• WHAT YOU NEED TO DO: Line by line, repeat the material below exactly and leave the images out.

• EXERCISE DATA:
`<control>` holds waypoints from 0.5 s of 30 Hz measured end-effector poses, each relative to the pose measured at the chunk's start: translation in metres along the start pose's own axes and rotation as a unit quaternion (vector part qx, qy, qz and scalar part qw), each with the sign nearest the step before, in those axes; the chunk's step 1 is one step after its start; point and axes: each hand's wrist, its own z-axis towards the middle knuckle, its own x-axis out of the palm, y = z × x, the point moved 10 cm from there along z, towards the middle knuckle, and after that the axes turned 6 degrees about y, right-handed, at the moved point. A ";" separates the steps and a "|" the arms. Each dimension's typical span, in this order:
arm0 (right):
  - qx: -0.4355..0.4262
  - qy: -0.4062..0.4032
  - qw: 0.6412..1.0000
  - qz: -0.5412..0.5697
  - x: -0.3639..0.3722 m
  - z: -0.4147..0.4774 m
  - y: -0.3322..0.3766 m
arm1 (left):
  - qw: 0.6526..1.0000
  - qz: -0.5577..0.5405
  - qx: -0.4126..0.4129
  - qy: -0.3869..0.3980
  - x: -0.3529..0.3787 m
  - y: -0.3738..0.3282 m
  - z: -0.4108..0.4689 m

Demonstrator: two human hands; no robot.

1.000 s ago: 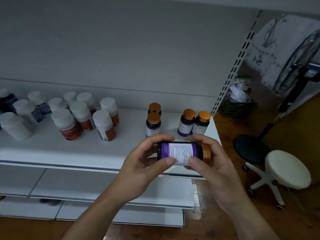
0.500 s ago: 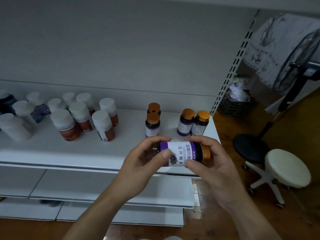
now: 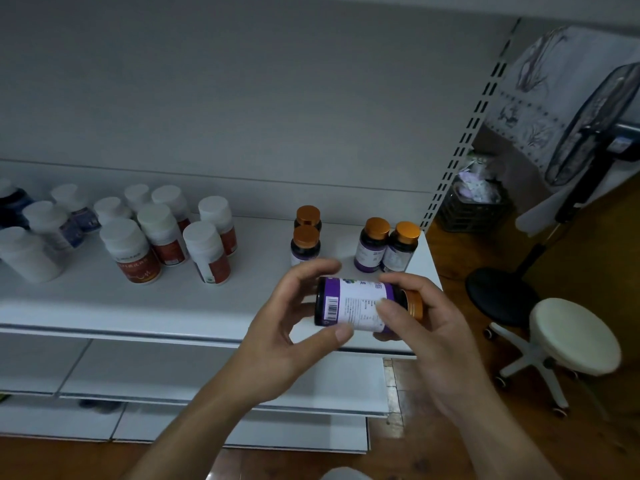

• RESULT FOR THIS TASK:
`<control>` holds waypoints from 0.5 s of 30 Hz measured end-effector poses, each relative to the pose measured at the chunk's start: translation in metres along the start pose's own axes and rotation as a unit quaternion (vector part qx, qy, qz and scalar part qw), each with the sign nearest the step before, in those axes; the chunk's step 1 is one step after its start; point and axes: each hand's wrist, its own z-axis towards the middle knuckle, its own x-axis out of the palm, y = z × x, the point moved 10 cm from there along z, towards the middle knuckle, and after that the axes turned 6 degrees about y, right-handed, at the moved point. A ";" separates the steps and a "|" the arms. Each dimension's typical span, in this order:
arm0 (right):
  - qx: -0.4355..0.4262
  - qy: -0.4062..0.4032
  - qw: 0.6412..1.0000
  - qz: -0.5412..0.5697
  - x: -0.3639..0.3722 m
  - z: -0.4147..0.4774 m
  - y: -0.3322..0.3766 m
arm1 (left):
  - qw: 0.6526..1.0000
  - qz: -0.5577..0.5405
  - qx: -0.4126..0.4129
  - qy: -0.3869..0.3980
  - x: -0.3529..0.3787 m
  - y: -0.3738..0.3282 m
  - z: -0.4108..0.4689 m

Demonstrator: two human hands; no robot.

1.000 s ago: 
0.500 s ago: 
now: 

What this exercise required has been given in full.